Raw data:
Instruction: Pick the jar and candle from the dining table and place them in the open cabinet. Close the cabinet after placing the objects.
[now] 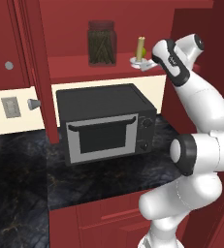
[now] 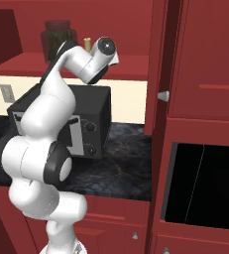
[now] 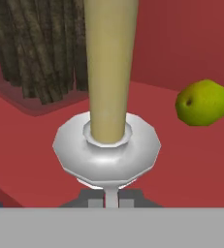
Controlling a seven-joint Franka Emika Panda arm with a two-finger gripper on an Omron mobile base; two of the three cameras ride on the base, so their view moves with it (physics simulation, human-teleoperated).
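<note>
Candle [image 1: 141,48] stands upright on the red inner shelf of the cabinet [image 1: 99,68] in the left base view, right at the shelf's front edge, with its white saucer holder touching the pincer [image 1: 147,64]. Jar [image 1: 102,42] sits on the same shelf to the left, apart from the candle, with bare shelf between them. An open door [image 1: 38,68] hangs at the left, its knob sticking out. Below, a black microwave [image 1: 106,123] rests on the dark marbled desk [image 1: 21,174], leaving a band of cream wall under the shelf.

Over to the right base view: the arm's elbow covers most of the shelf; the jar [image 2: 59,37] peeks up behind it and the candle [image 2: 87,44] tip just shows. The other open door [image 2: 158,64] stands edge-on at the right.

Hand view now: the candle [image 3: 108,68] rises dead centre from its saucer, whose handle runs down into the pincer [image 3: 111,198], pinched tight on it. Jar [image 3: 36,48] is behind on the left, a green ball [image 3: 201,102] at the right, open red shelf around.
</note>
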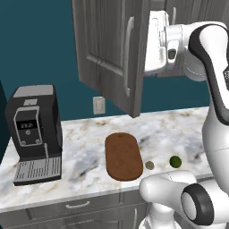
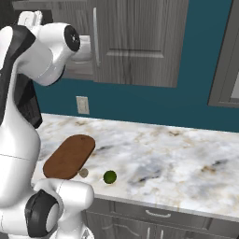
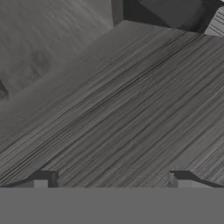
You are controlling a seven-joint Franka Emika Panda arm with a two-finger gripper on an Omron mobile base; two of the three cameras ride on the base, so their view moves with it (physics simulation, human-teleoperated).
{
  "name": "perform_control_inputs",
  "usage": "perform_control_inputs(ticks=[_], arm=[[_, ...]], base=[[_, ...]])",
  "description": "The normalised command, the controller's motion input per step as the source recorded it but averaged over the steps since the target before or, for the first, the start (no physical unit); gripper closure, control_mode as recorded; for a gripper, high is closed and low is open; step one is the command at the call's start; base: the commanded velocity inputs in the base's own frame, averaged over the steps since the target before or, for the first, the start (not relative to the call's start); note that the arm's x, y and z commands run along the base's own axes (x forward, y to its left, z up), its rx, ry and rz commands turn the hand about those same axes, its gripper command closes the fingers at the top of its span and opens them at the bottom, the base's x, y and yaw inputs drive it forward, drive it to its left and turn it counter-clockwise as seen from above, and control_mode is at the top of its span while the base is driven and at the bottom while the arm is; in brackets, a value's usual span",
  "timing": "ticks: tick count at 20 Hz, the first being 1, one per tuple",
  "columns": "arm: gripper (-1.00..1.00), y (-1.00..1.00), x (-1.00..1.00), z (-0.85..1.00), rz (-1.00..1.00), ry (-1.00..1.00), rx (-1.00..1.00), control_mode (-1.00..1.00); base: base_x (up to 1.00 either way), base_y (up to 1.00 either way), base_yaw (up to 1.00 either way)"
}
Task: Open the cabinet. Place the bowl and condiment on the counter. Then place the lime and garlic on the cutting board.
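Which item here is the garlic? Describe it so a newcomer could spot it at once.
Start at the marble counter and find the reddish-brown cutting board. Just off the board's near right corner sits the garlic, a small beige bulb. The lime beside it is green and slightly bigger.

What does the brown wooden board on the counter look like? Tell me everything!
The cutting board is a flat, reddish-brown oblong with rounded ends and looks like wood. It lies flat on the white marble counter, below the open cabinet door. Nothing sits on it. The little tan garlic rests on the counter just beside its near end, and the green lime lies a bit further along.
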Motion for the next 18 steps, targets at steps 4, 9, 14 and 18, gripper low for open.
perform_control_inputs(ticks=[4, 9, 14, 18], arm=[[-1.0, 0.8, -0.52, 0.36, 0.11, 0.43, 0.06, -1.0], [-1.0, 0.98, -0.29, 0.04, 0.1, 0.45, 0.01, -1.0], [-1.0, 0.81, -0.15, 0.0, 0.07, 0.36, 0.0, -1.0], [-1.0, -0.24, -0.19, 0.05, 0.0, -0.03, 0.0, -1.0]], base=[[0.0, 0.0, 0.0], [0.0, 0.0, 0.0], [0.0, 0.0, 0.0], [0.0, 0.0, 0.0]])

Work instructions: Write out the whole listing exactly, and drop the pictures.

Written response:
Instruction: Pick the jar and candle from the dining table and place them in the open cabinet. Close the cabinet after placing the objects.
[now] 
[now] 
[now] 
Controlling a seven-joint Franka Emika Panda arm with a two-finger gripper on an Omron mobile base; two of the three cameras ride on the base, so their view moves with it (physics simulation, human-teleoperated).
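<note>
Candle [image 1: 141,48] stands upright on the red inner shelf of the cabinet [image 1: 99,68] in the left base view, right at the shelf's front edge, with its white saucer holder touching the pincer [image 1: 147,64]. Jar [image 1: 102,42] sits on the same shelf to the left, apart from the candle, with bare shelf between them. An open door [image 1: 38,68] hangs at the left, its knob sticking out. Below, a black microwave [image 1: 106,123] rests on the dark marbled desk [image 1: 21,174], leaving a band of cream wall under the shelf.

Over to the right base view: the arm's elbow covers most of the shelf; the jar [image 2: 59,37] peeks up behind it and the candle [image 2: 87,44] tip just shows. The other open door [image 2: 158,64] stands edge-on at the right.

Hand view now: the candle [image 3: 108,68] rises dead centre from its saucer, whose handle runs down into the pincer [image 3: 111,198], pinched tight on it. Jar [image 3: 36,48] is behind on the left, a green ball [image 3: 201,102] at the right, open red shelf around.
</note>
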You are controlling a seven-joint Franka Emika Panda arm with a two-finger gripper on an Omron mobile base; two of the three cameras ride on the base, so their view moves with it (physics simulation, human-teleoperated).
{
  "name": "perform_control_inputs",
  "usage": "perform_control_inputs(ticks=[_], arm=[[_, ...]], base=[[_, ...]])",
  "description": "The normalised command, the controller's motion input per step as the source recorded it but averaged over the steps since the target before or, for the first, the start (no physical unit); gripper closure, control_mode as recorded; for a gripper, high is closed and low is open; step one is the command at the call's start; base: the commanded velocity inputs in the base's own frame, averaged over the steps since the target before or, for the first, the start (not relative to the call's start); note that the arm's x, y and z commands run along the base's own axes (x forward, y to its left, z up), its rx, ry and rz commands turn the hand about those same axes, its gripper command closes the fingers at the top of its span and opens them at the bottom, the base's x, y and yaw inputs drive it forward, drive it to its left and turn it counter-clockwise as seen from above, and control_mode is at the top of its span while the base is driven and at the bottom while the arm is; in brackets, a value's usual span",
  "timing": "ticks: tick count at 20 Hz, the first being 1, one per tuple",
  "columns": "arm: gripper (-1.00..1.00), y (-1.00..1.00), x (-1.00..1.00), z (-0.85..1.00), rz (-1.00..1.00), ry (-1.00..1.00), rx (-1.00..1.00), control_mode (-1.00..1.00); base: base_x (up to 1.00 either way), base_y (up to 1.00 either way), base_yaw (up to 1.00 either way)"
}
Task: Open the cabinet. Place the bowl and condiment on the counter. Then place the lime and garlic on the cutting board.
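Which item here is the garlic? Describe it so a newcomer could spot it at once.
Start at the marble counter and find the reddish-brown cutting board. Just off the board's near right corner sits the garlic, a small beige bulb. The lime beside it is green and slightly bigger.

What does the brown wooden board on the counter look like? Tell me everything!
The cutting board is a flat, reddish-brown oblong with rounded ends and looks like wood. It lies flat on the white marble counter, below the open cabinet door. Nothing sits on it. The little tan garlic rests on the counter just beside its near end, and the green lime lies a bit further along.
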Motion for the next 18 steps, targets at steps 4, 9, 14 and 18, gripper low for open.
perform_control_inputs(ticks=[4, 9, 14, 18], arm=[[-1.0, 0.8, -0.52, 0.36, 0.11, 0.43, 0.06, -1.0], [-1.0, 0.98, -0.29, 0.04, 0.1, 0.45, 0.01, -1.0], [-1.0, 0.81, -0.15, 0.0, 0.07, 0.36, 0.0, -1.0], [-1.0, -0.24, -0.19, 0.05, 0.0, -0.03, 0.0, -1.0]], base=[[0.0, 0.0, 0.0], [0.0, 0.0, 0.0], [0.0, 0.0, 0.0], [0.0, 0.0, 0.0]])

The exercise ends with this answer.